Stealing time out from a promotional photo shoot, Van McCann glances out into an unforgiving English North Sea, battling the coastal breeze to light a cigarette. In a few, short weeks and 10,000 miles from here, the singer and songwriter of Catfish and The Bottlemen will look from the stage and see the mid-summer paradise of Tasmania’s South Pacific coastline, trading isolation and brooding cloud for the thunder of another jet-set, live performance in searing heat.
The signs weren’t there for Catfish and The Bottlemen to be a band of extremes, yet they seem to throw that precise silhouette, almost without intention.
Tumbling into 2019 by headlining festival stages on the other side of the world, McCann (vocals, guitars), Johnny Bond (guitars), Robert ‘Bob’ Hall (drums) and Benji Blakeway (bass) take a huge gulp of air before their homecoming and the start of another new chapter. Catfish and The Bottlemen’s 2019 new album release follows 2014’s platinum-certified debut, The Balcony and 2016’s gold, number one follow-up, The Ride. Companion to the release of their third album is the anticipation, if not vocal impatience, of their waiting fans and the knowledge within the band that it represents a likely escalation of the successes of the last three years. Three years in which they’ve seen sales of one million albums and, in 2018 alone, nearly a quarter of a million UK fans experiencing them play live.
Practically of no fixed abode, the band has toured constantly since their formation, now over a decade ago. Hotel rooms, tour buses, airport lounges and live venues are home, with the band’s roots seemingly indeterminable.
McCann is extensively quoted saying that his band’s isolation in the fast lane of emotive, youthful alternative rock is thanks to their conscious plot to ‘think inside the box’. While typical chaos swirls around an in-demand, arena-filling rock band, that uncharacteristically strategic starting point for the journey remains their pivot. When judged fairly from distance, Catfish and The Bottlemen are a natural reaction to an age of perpetual identity-crises, fruitless cravings for elusive individuality and the ‘curation’ of everything from shoes to breakfast cereals. They’ve proved that simplicity isn’t, as it turns out, a sin or the safest route to take.
Freed from opinion and expectation, young music fans flock in their tens of thousands to see and hear the band in concert, exercising joyful release, in communion, as the rest of the world appears to fight with itself on the outside.

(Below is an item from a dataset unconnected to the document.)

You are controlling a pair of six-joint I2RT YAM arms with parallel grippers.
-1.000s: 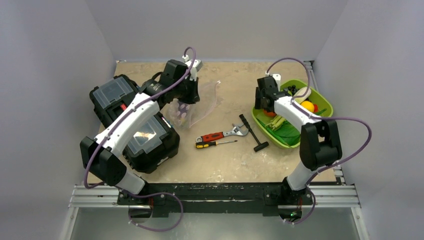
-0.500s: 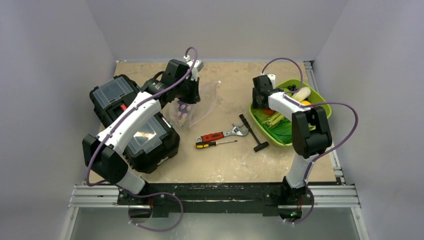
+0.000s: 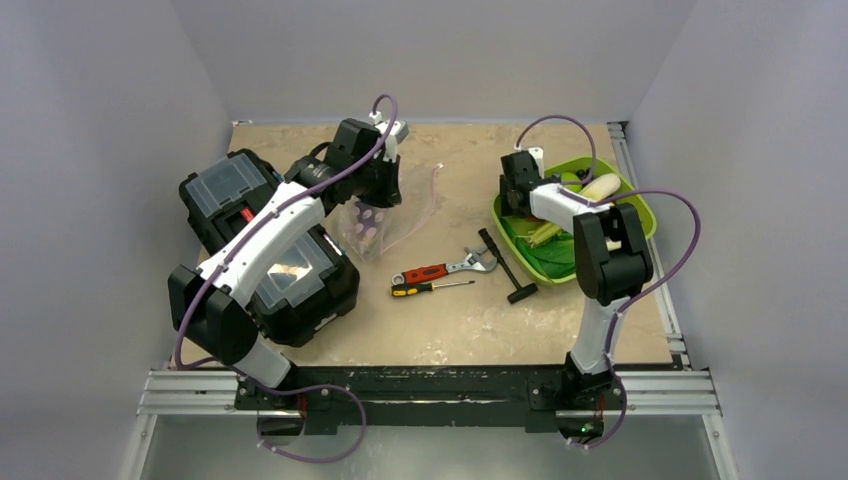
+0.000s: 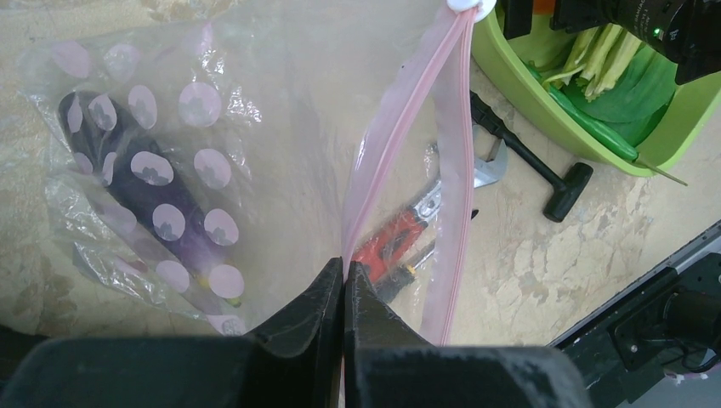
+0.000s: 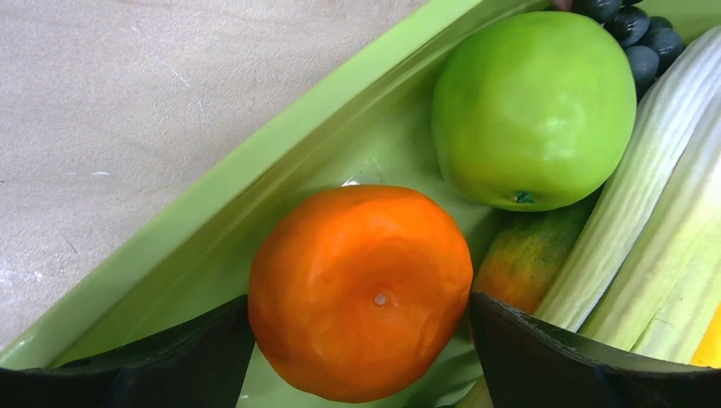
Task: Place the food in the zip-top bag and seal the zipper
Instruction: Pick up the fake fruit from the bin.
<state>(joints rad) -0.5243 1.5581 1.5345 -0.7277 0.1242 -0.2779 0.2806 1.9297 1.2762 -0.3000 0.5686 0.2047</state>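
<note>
My left gripper [image 3: 385, 190] [image 4: 344, 268] is shut on the pink zipper [image 4: 400, 144] strip of the clear zip-top bag [image 3: 400, 215] [image 4: 281, 127] and holds the mouth up and open. A purple spotted piece [image 4: 144, 195] lies inside the bag. My right gripper [image 3: 515, 192] [image 5: 360, 306] is down in the lime-green tray [image 3: 646, 215] [image 5: 255, 195]. Its jaws press both sides of the orange ball [image 5: 361, 289], which sits low in the tray. Beside it are the green apple [image 5: 531, 106], dark grapes [image 5: 633, 34], bok choy stems [image 5: 655, 212] and a green-orange piece [image 5: 523, 255].
A red-handled wrench [image 3: 445, 268], a screwdriver [image 3: 432, 288] and a black T-handle tool [image 3: 505, 265] lie on the table between bag and tray. Two black toolboxes [image 3: 225, 195] [image 3: 300, 275] stand at the left under the left arm.
My right gripper has moved left and farther back within the tray, its elbow swinging inward. The tray has slid slightly left. The left arm has held still with the bag.
</note>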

Four years on, a new Catfish and The Bottlemen record could never sound like The Balcony. The band’s activities supporting their debut album quickly brought festival main stages and US late night television appearances. The Ride propelled them further into UK sell-outs at Don Valley Stadium, Wembley Arena, Glasgow’s Bellahouston Park and Cardiff Castle. Significantly, it also invited more quality time with global fans on tours to the USA, South America, Australia and Japan. Some of McCann’s youthful restlessness on record, a distinct and endearing awkwardness as he approached relationships with friends and lovers, was destined to evolve with each, giant step.
The first snapshot of a new album, ‘Fluctuate’, performed throughout summer 2018, teased out a lean, refreshed version of everything Catfish fans find so easy so to love. McCann performed what sounded like a personal diary entry and he sang it to them, about them, for them and with them. They, typically, soon started to sing every word back. What had changed, subtly, was the cool, open air in which the song was allowed to hang, McCann’s rhythmic delivery in each verse pinned to the bass and drums, saving the collective push for a supercharged chorus. It’s a progression that remains satisfyingly inside the box.
Catfish and The Bottlemen went it alone for near to a decade, before their guerrilla tactics (throwing demos on numerous stages and jamming them under car windscreen wipers) and relentless gigging paid off. “We’ve still been unsigned for longer than we’ve been signed,” says McCann, seemingly never allowing himself to forget the self-initiated activity of their formative years, despite living in the new reality of being a platinum-selling, arena-filling young front man. In person, he’s a character of kind humility, contrasting the magnetic image of the hip-swinging, black-clad front man that makes thousands of fans sway effortlessly to his every, energetic move. You get the feeling that he’d do it all again, no matter how long it took, to get Catfish and The Bottlemen to where they are now.
There are no red carpets for the band (they tried desperately to delay their arrival at the 2016 Brit Awards to avoid the frenzy), no tabloid-stirring relationships or ostentatious shows of excess. It’s not restraint; it’s the private life of four friends getting on with the jobs their fans have afforded them the privilege to get done. As McCann stares out into the endless sea on a windswept promenade he’s far from the voracious desire of his audience, one which easily finds affinity with him and reaches out for personal connection. Yet the scene is dramatically poised. It’s the very definition of the calm before the storm.